1. [30 points] For each of the memory reference streams given in the
following, compare the cost of executing it on a bus-based SMP that supports
(a) MESI protocol without cache-to-cache sharing, and (b) Dragon protocol.
A read from processor N is denoted by rN while a write from processor N is
denoted by wN. Assume that all caches are empty to start with and that cache
hits take a single cycle, misses requiring upgrade or update take 60 cycles,
and misses requiring whole block transfer take 90 cycles. Assume that all
caches are writeback.
Stream1: r1 w1 r1 w1 r2 w2 r2 w2 r3 w3 r3 w3
Stream2: r1 r2 r3 w1 w2 w3 r1 r2 r3 w3 w1
Stream3: r1 r2 r3 r3 w1 w1 w1 w1 w2 w3
[For each stream for each protocol: 5 points]
2. [15 points] (a) As cache miss latency increases, does an update protocol
become more or less preferable as compared to an invalidation based protocol?
Explain.
(b) In a multi-level cache hierarchy, would you propagate updates all the way
to the first-level cache? What are the alternative design choices?
(c) Why is update-based protocol not a good idea for multiprogramming workloads
running on SMPs?
3. [20 points] Assuming all variables to be initialized to zero, enumerate all
outcomes possible under sequential consistency for the following code segments.
(a) P1: A=1;
P2: u=A; B=1;
P3: v=B; w=A;
(b) P1: A=1;
P2: u=A; v=B;
P3: B=1;
P4: w=B; x=A;
(c) P1: u=A; A=u+1;
P2: v=A; A=v+1;
(d) P1: fetch-and-inc (A)
P2: fetch-and-inc (A)
4. [30 points] Consider a quad SMP using a MESI protocol (without
cache-to-cache sharing). Each processor tries to acquire a test-and-set lock
to gain access to a null critical section. Assume that test-and-set
instructions always go on the bus and they take the same time as the normal
read transactions. The initial condition is such that processor 1 has the lock
and processors 2, 3, 4 are spinning on their caches waiting for the lock to be
released. Every processor gets the lock once, unlocks, and then exits the
program. Consider the bus transactions related to the lock/unlock operations
only.
(a) What is the least number of transactions executed to get from the initial
to the final state? [10 points]
(b) What is the worst-case number of transactions? [5 points]

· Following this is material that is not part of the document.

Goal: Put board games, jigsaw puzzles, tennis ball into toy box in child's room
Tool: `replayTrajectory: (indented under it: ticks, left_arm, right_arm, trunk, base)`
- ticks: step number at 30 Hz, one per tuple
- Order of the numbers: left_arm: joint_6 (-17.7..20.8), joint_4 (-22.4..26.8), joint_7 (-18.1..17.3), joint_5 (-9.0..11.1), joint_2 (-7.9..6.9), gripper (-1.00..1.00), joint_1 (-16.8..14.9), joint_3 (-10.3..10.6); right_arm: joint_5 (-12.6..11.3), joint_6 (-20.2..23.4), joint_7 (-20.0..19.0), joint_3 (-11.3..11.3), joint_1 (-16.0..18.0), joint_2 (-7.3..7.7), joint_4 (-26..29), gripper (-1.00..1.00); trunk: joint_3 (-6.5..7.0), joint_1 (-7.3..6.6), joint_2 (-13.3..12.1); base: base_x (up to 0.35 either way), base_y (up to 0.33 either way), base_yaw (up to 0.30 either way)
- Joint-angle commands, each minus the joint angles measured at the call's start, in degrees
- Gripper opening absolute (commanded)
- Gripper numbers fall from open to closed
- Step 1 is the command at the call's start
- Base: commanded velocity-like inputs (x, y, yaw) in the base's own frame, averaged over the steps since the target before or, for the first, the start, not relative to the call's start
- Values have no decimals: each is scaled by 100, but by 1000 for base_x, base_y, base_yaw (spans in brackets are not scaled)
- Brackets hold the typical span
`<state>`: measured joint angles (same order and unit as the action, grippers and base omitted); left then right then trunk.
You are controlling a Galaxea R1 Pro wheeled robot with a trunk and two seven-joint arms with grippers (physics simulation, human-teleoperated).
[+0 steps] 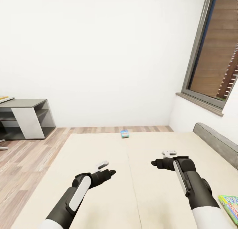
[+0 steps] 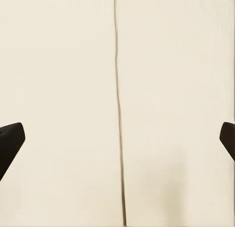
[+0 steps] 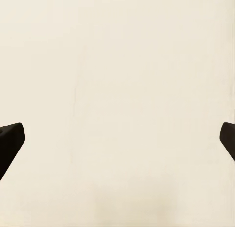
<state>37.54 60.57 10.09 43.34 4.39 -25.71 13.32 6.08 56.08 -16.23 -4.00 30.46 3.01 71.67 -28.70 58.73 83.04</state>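
Both arms reach out over the cream bed (image 1: pixel 99 196), the left gripper (image 1: pixel 107 171) and right gripper (image 1: pixel 157 163) each with jaws wide apart and empty above the mattress. A small blue board game (image 1: pixel 124 133) lies at the bed's far edge, well beyond reach. A green one (image 1: pixel 230 206) lies beside the right arm, probably the nearer pick.

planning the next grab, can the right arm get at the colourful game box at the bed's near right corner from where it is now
Probably yes. The game box lies flat on the bed just beside the right arm's forearm, with nothing between them. The right gripper is open and empty, but it points away, so the arm would have to fold back.
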Motion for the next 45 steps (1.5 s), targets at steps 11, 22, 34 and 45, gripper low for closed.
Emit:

(c) Answer the above two questions if the protocol is changed to Dragon. [15 points]
5. [30 points] Answer the above question for a test-and-test-and-set lock for a
16-processor SMP. The initial condition is such that the lock is released and
no one has got the lock yet.
6. [10 points] If the lock variable is not allowed to be cached, how will the
traffic of a test-and-set lock compare against that of a test-and-test-and set
lock?
7. [15 points] You are given a bus-based shared memory machine. Assume that
the processors have a cache block size of 32 bytes and A is an array of
integers (four bytes each). You want to parallelize the following loop.
for(i=0; i<17; i++) {
for (j=0; j<256; j++) {
A[j] = do_something(A[j]);
}
}
(a) Under what conditions would it be better to use a dynamically scheduled
loop?
(b) Under what conditions would it be better to use a statically scheduled
loop?
(c) For a dynamically scheduled inner loop, how many iterations should a
processor pick each time?
8. [20 points] The following barrier implementation is wrong. Make as little
change as possible to correct it.
struct bar_struct {
LOCKDEC(lock);
int count; // Initialized to zero
int releasing; // Initialized to zero
} bar;
void BARRIER (int P) {
LOCK(bar.lock);
bar.count++;
if (bar.count == P) {
bar.releasing = 1;
bar.count--;
}
else {
UNLOCK(bar.lock);
while (!bar.releasing);
LOCK(bar.lock);
bar.count--;
if (bar.count == 0) {
bar.releasing = 0;
}
}
UNLOCK(bar.lock);
}